The evolution of DTC genetic testing that can now potentially diagnose a genetic disease combined with an increased demand for testing has turned the industry into a Wild West of sorts. You can find tests that will tell you whether you face a high risk of developing hereditary forms of heart disease, cancer, diabetes, high cholesterol or other conditions. The idea is if you are shown to have a genetic risk for developing one of these conditions, this information may translate to medical decisions that you can make to improve your health and prevent disease. For instance, in the case of cancer, you could opt for increased screening than the average person to make an earlier diagnosis or have medical treatments, including surgery, to minimize the effects of the disease or in some cases, prevent the disease from ever occurring.

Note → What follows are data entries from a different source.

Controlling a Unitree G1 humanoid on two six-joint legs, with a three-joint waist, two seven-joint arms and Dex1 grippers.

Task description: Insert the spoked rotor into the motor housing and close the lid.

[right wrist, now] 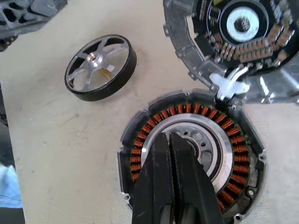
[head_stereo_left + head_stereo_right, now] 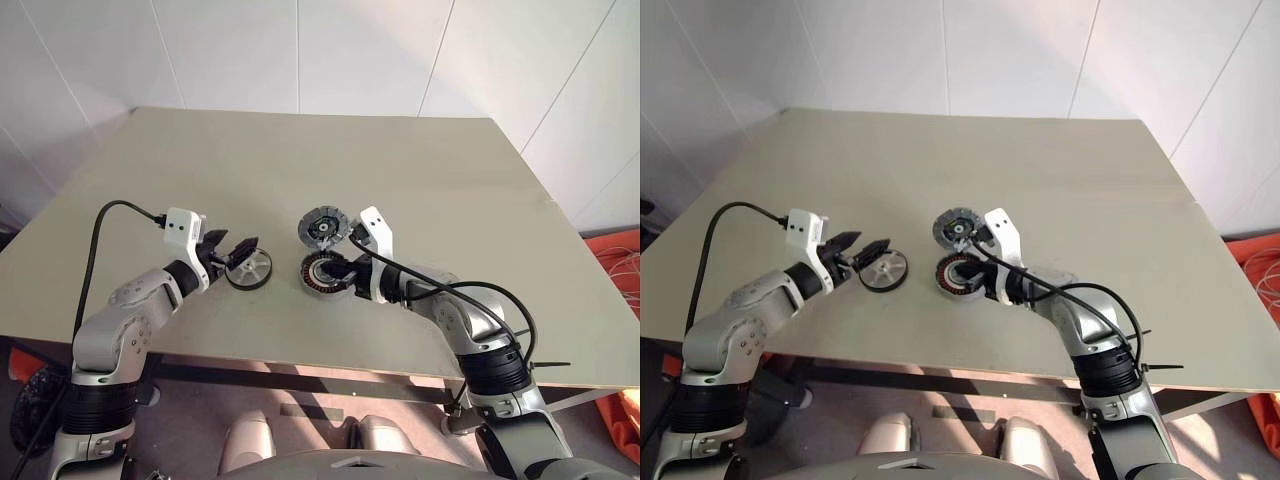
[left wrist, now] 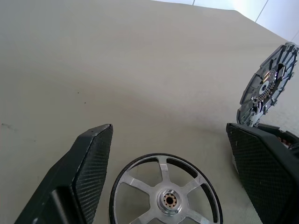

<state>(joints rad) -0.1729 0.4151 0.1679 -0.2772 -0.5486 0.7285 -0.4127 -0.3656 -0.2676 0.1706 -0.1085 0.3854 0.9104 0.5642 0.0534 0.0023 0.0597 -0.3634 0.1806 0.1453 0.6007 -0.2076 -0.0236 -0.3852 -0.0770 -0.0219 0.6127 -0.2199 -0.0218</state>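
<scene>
The motor housing [image 2: 328, 274] lies open on the desk [image 2: 420, 180], its lid [image 2: 323, 227] tilted up behind. The clenched right end effector [image 1: 170, 140] pokes into the housing. The spoked rotor [image 2: 249, 269] lies left of the housing, between the released left end effector's [image 3: 170, 154] fingers.

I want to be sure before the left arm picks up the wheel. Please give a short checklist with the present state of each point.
1. Left gripper open: ok, fingers stand apart on both sides of the spoked rotor.
2. Rotor lies flat on the table, free: ok.
3. Lid open, tilted up behind the motor housing: ok.
4. Housing cavity free: not ok, the shut right gripper is over its centre.
5. Right gripper touches the housing: cannot tell.
</scene>
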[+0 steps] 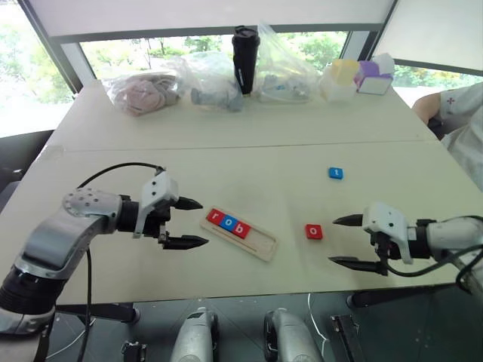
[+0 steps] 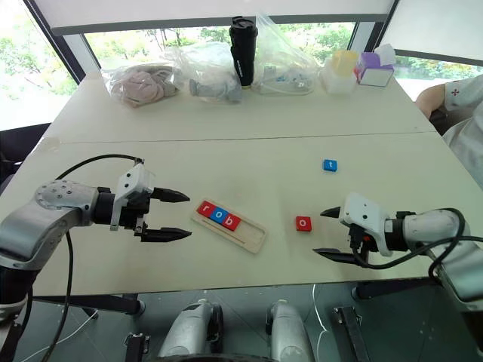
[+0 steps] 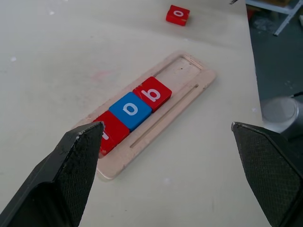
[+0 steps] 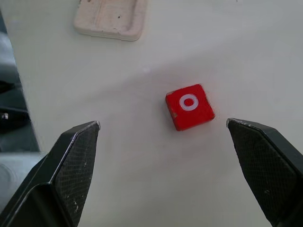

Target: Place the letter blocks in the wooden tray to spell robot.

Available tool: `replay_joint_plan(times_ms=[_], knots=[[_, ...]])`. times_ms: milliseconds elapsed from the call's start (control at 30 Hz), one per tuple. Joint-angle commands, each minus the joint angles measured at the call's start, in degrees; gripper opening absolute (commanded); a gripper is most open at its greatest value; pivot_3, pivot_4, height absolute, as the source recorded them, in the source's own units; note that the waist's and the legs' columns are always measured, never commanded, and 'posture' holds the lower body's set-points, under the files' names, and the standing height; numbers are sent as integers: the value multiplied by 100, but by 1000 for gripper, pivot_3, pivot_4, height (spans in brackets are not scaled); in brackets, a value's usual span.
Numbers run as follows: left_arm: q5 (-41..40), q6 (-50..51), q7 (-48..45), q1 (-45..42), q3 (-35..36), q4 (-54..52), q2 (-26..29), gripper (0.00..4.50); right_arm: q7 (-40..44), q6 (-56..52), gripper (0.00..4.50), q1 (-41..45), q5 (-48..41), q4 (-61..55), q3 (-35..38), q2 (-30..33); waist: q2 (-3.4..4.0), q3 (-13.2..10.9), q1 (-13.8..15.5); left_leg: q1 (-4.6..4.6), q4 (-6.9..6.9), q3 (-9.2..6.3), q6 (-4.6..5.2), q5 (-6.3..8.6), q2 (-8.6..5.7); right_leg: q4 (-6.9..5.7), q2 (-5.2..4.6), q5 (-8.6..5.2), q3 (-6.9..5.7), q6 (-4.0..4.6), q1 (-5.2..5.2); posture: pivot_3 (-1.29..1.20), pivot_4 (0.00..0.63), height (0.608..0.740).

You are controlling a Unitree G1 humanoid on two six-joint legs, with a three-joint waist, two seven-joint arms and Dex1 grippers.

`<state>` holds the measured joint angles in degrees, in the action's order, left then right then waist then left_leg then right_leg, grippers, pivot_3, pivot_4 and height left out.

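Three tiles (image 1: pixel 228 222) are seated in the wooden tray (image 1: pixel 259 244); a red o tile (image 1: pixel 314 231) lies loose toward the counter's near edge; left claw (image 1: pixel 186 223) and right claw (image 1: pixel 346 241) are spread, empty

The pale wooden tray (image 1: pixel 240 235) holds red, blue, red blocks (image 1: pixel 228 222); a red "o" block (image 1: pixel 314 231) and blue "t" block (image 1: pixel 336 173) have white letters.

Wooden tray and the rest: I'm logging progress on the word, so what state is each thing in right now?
Wooden tray: flat on the table, holding three blocks, far end unfilled.
Red r, blue o, red b: seated side by side in the tray.
Red o block: loose on the table, face up.
Blue t block: loose, face up.
Left hand: open, holding nothing.
Right hand: open, holding nothing.
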<state>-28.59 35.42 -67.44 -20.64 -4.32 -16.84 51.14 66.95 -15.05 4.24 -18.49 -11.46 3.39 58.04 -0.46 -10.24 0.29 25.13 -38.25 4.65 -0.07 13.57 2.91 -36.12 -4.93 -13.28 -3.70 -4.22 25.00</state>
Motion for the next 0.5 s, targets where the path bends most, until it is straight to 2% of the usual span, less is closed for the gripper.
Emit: replay_joint_plan(times_ms=[33, 200, 467, 500], knots=[[-31, -34, -10, 32, 159, -228, 108, 4500, 220, 972, 4457, 567, 534, 912, -459, -254, 0, 0, 6, 0, 1, 1, 0, 0, 0, 0, 0, 0, 0, 1, 0, 0, 150, 740], [-112, 85, 95, 241, 326, -471, 182, 4500, 433, 1426, 4457, 1203, 778, 1810, -818, -602, 6, -3, 31, 4, 6, 13, 0, 0, -1, -1, 3, 8, 0, 11, 1, 0, 150, 740], [-153, 150, 221, 417, 437, -631, 223, 4500, 737, 1558, 4457, 1564, 828, 2331, -958, -779, 6, -3, 43, -6, 2, 13, -3, -2, -1, -3, 3, 8, 0, 10, -12, 0, 150, 740], [-147, 149, 226, 423, 437, -635, 220, 4500, 787, 1533, 3949, 1573, 815, 2329, -963, -777, 6, -3, 41, -9, 2, 14, -3, -2, -1, -4, 3, 8, 0, 11, -14, 0, 150, 740]])
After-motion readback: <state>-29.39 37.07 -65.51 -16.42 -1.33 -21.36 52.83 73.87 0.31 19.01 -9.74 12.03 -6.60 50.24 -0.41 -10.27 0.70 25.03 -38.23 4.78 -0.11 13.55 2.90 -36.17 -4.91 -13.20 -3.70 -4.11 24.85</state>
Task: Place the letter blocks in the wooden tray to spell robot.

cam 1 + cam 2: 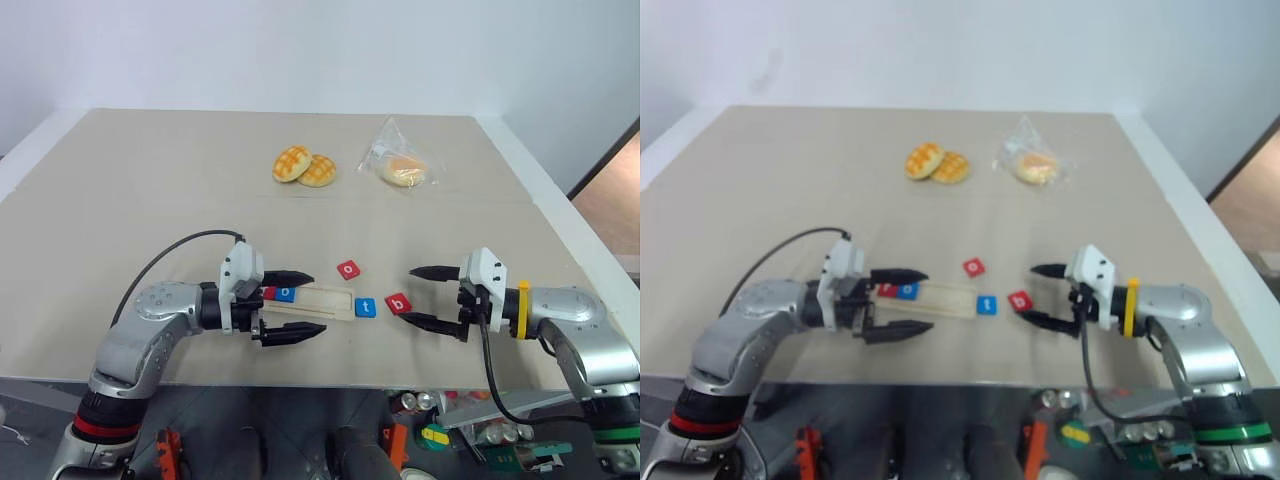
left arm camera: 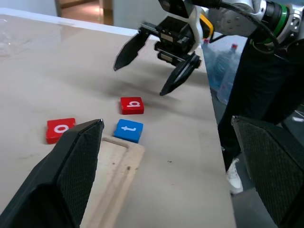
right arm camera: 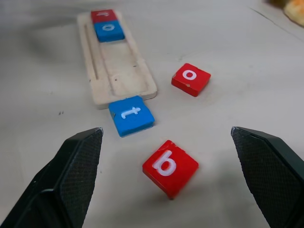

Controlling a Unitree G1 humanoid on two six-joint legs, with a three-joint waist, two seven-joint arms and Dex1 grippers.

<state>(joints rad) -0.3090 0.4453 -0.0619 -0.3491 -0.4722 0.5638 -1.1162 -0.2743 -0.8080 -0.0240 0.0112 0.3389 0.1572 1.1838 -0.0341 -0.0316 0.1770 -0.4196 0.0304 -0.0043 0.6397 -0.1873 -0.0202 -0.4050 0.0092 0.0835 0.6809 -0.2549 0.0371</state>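
Tray (image 3: pixel 118 71) holds r and blue o (image 3: pixel 108 31) at its left end; three slots wait. Both pincers, left (image 1: pixel 290 305) and right (image 1: pixel 428 296), gape empty. Next, b (image 3: pixel 170 167), at the right pincer's 9 o'clock, needs gripping

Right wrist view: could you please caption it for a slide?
Open right gripper above red b; tray holds two blocks.

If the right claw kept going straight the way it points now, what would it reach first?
Most likely the red b block: it lies just ahead of the open right claw, between its fingers' line. The blue t block and the wooden tray come after. Height above the table is unclear.
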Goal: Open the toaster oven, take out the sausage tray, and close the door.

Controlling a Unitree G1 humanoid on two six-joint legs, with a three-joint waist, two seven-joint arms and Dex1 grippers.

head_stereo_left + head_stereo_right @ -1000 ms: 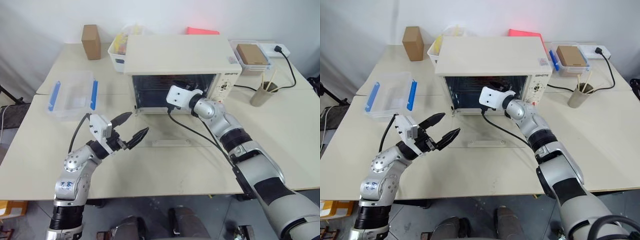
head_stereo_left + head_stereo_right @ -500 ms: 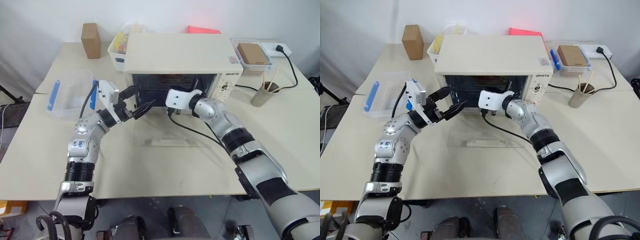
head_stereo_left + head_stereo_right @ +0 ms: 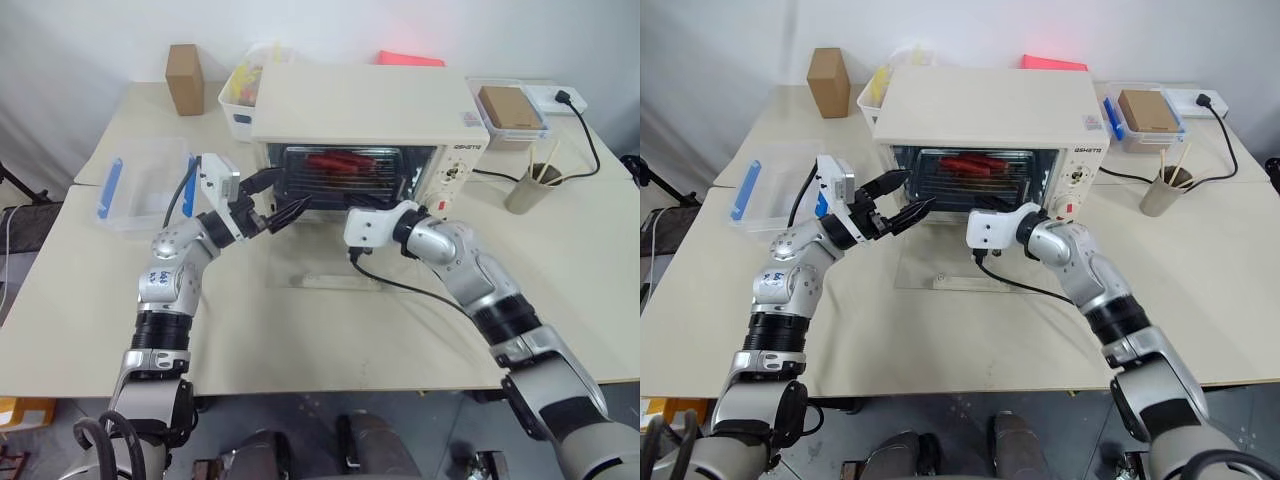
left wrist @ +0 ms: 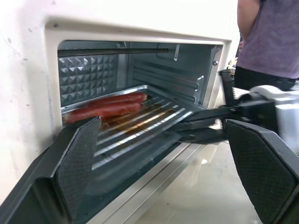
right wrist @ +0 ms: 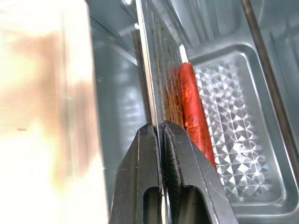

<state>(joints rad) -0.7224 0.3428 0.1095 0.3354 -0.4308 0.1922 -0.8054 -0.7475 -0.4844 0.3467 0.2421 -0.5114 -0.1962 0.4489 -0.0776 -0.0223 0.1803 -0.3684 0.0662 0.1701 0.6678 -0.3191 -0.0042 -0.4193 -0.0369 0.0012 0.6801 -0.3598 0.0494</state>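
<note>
right arm: I'm seeing it reaching forward and to the left, roughly level, with the right gripper (image 5: 161,128) sitting at the mouth of the toaster oven (image 3: 370,105).
right fingers: (image 5: 140,163) they're pinching together on the front rim of the sausage tray (image 4: 135,119); the thin metal edge is running straight between the two pads.
left arm: it's raised beside the oven's left front corner, angling forward and to the right, slightly nose-up.
left fingers: (image 4: 77,158) I'm reading the left gripper (image 3: 278,200) as spread wide, holding nothing, hovering just in front of the cavity's left side.
door: (image 3: 330,275) it's lying flat on the surface (image 3: 90,300) in front of the oven, fully swung down, bar handle at the near edge.
tray: it's sitting on the wire rack inside the cavity, with its front rim at the opening.
tray contents: red sausages (image 3: 340,160) are lying lengthwise toward the back, brown grease streaks running along the metal.
clear box: (image 3: 145,185) blue-latched, it's sitting well off to the oven's left; contents I can't tell.
white bin: (image 3: 238,105) it's touching or just behind the oven's left rear corner, yellowish items inside.
paper cup: (image 3: 525,190) it's standing right of the oven, sticks poking out.
right rear bin: (image 3: 505,105) it's holding a brown box.
cardboard box: (image 3: 183,80) it's standing upright at the far left.
</note>
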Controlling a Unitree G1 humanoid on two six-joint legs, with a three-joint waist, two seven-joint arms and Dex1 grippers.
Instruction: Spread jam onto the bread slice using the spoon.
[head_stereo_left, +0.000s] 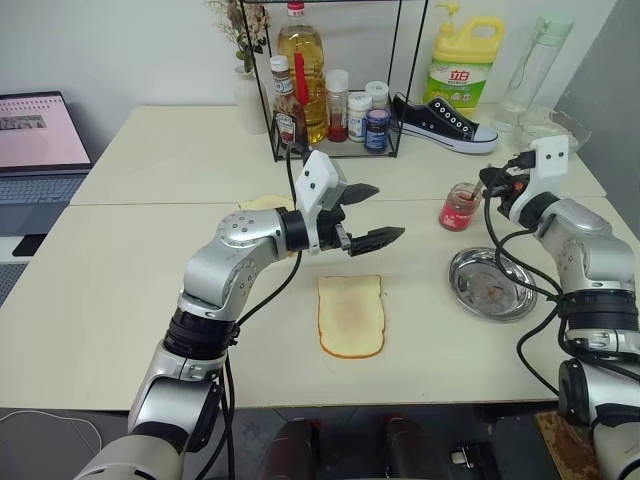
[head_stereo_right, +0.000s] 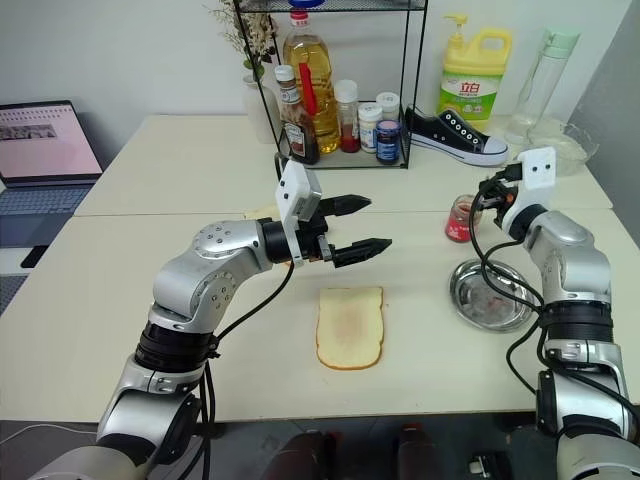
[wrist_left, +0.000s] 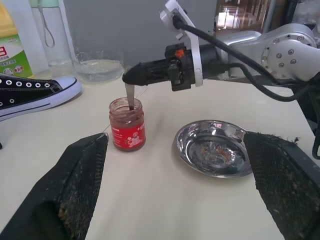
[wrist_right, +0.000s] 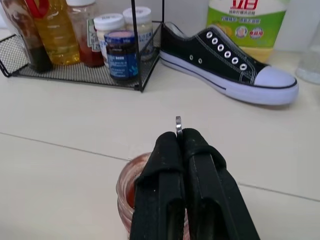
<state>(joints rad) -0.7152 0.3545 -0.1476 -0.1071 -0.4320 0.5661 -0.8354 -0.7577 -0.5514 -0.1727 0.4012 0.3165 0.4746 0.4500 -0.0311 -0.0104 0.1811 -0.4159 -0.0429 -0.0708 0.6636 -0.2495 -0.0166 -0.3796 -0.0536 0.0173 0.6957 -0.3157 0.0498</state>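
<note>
A: What have I got on the right side?

B: From here I see the right pincer (wrist_left: 131, 76) clamped tight on the spoon (wrist_left: 130, 97), its 2 fingers pressed together around the handle. The spoon hangs down from the fingertips into the open mouth of the jam jar (head_stereo_left: 460, 206), so its bowl is hidden inside the glass.

A: And the jar itself?

B: It stands upright on the worktop (head_stereo_left: 120, 300), just behind the round steel dish (head_stereo_left: 490, 285) and near the black shoe (head_stereo_left: 443, 123). The jam (wrist_left: 128, 134) shows as red through the glass.

A: The left arm?

B: My left pincer (head_stereo_left: 366, 215) hangs above the worktop with its 2 fingers spread wide and nothing between them, pointing across toward the jar and the dish. It sits just behind the bread slice (head_stereo_left: 351, 315) and above it, not touching.

A: Where's the bread?

B: It lies flat on the worktop in front of me, well apart from the jar and left of the dish. Its face is pale with a faintly browner middle; I see no red on it. The dish holds some reddish-brown smears.
</note>
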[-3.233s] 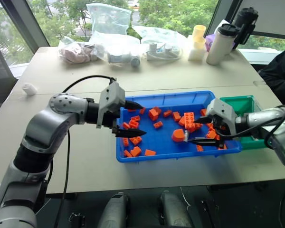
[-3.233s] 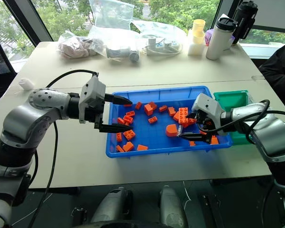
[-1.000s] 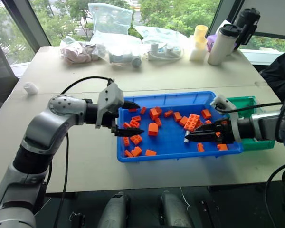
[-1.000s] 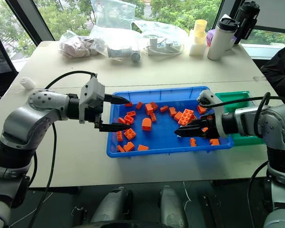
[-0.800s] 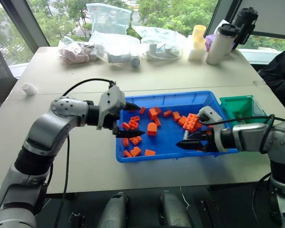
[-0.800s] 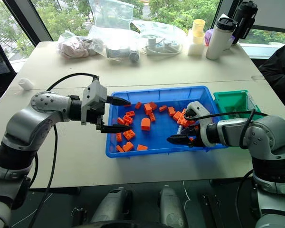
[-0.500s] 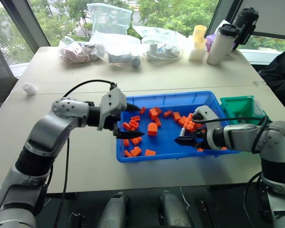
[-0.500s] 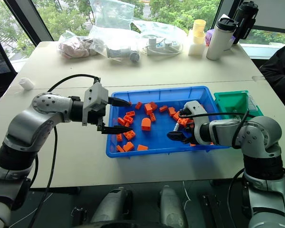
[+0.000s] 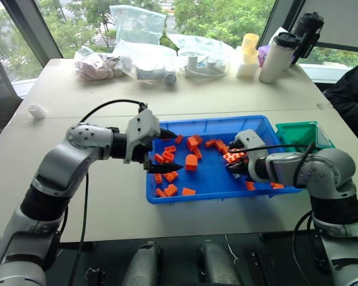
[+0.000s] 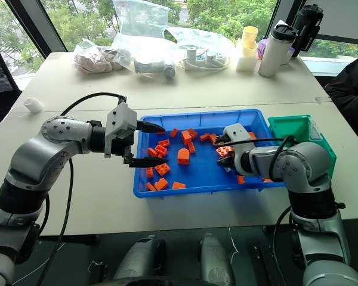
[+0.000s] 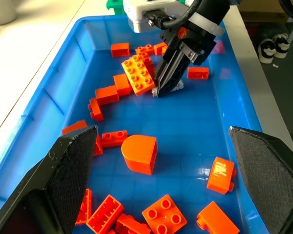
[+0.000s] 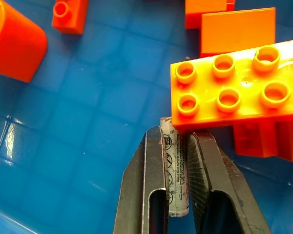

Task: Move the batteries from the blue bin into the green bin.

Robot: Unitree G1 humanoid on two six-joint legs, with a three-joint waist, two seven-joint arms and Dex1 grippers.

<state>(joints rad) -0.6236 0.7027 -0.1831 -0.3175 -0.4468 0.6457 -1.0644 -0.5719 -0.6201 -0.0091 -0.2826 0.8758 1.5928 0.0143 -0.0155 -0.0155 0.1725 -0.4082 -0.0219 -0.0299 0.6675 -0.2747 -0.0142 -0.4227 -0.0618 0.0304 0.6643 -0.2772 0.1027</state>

DTC Genetic Tests Aren’t the Only Ones Out There
Direct-to-consumer tests aren’t the only genetic tests that you can order online. There are other tests, known as consumer-driven, consumer-directed, or consumer-initiated tests, that differ from DTC tests in at least one important way: a healthcare provider needs to order the test for you. If you don’t have a healthcare provider who is willing to order testing, some of the labs will work with a physician to order the test or connect you with a qualified physician or genetic counselor to help you order the test. Since these are truly medical tests, which DTC tests cannot be used as medical tests, state and federal regulations require a healthcare provider to be involved in ordering them.
Many of these consumer-driven tests provide results that help guide doctors in how they treat certain conditions. For example, pharmacogenomic testing is one emerging type of consumer-driven testing that evaluates specific genes that determine how your body metabolizes medications. Based on the results, your physician can better determine what medications to prescribe so that you get the desired effect of the medication instead of potentially experiencing significant side effects.
The newest additions to the marketplace are tests for children. Every state screens newborn infants for 30 or more treatable genetic diseases (the exact number varies by state) and early instances of this testing have been occurring in the U.S. since the 1960s. One lab recently launched a test that supplements newborn screening by testing for 193 genetic disorders that each have a specific intervention to treat or minimize the disease’s impact on the child. Another lab developed a non-invasive prenatal test for “clinically significant and life-altering single gene disorders” that are not included in standard prenatal testing. Neither of these tests are routinely offered but can be ordered by interested parents who want to know about what may lie ahead for their children.
The involvement of a medical professional – the key difference between DTC and consumer-driven testing – is a good thing. Knowledge can be empowering, but there are many nuances to genetic testing. You want to make sure you are getting the right genetic test, that you understand the risks, benefits and limitations of the test you want to order and how the genetic test results are going to impact your health as well as that of your family members. Having this discussion will better prepare you for the results in the event a genetic risk is identified or may make you rethink the decision about moving forward with genetic testing. Either way, it may be a good idea to speak to a genetic counselor before considering any genetic testing. To find one in your area, click here.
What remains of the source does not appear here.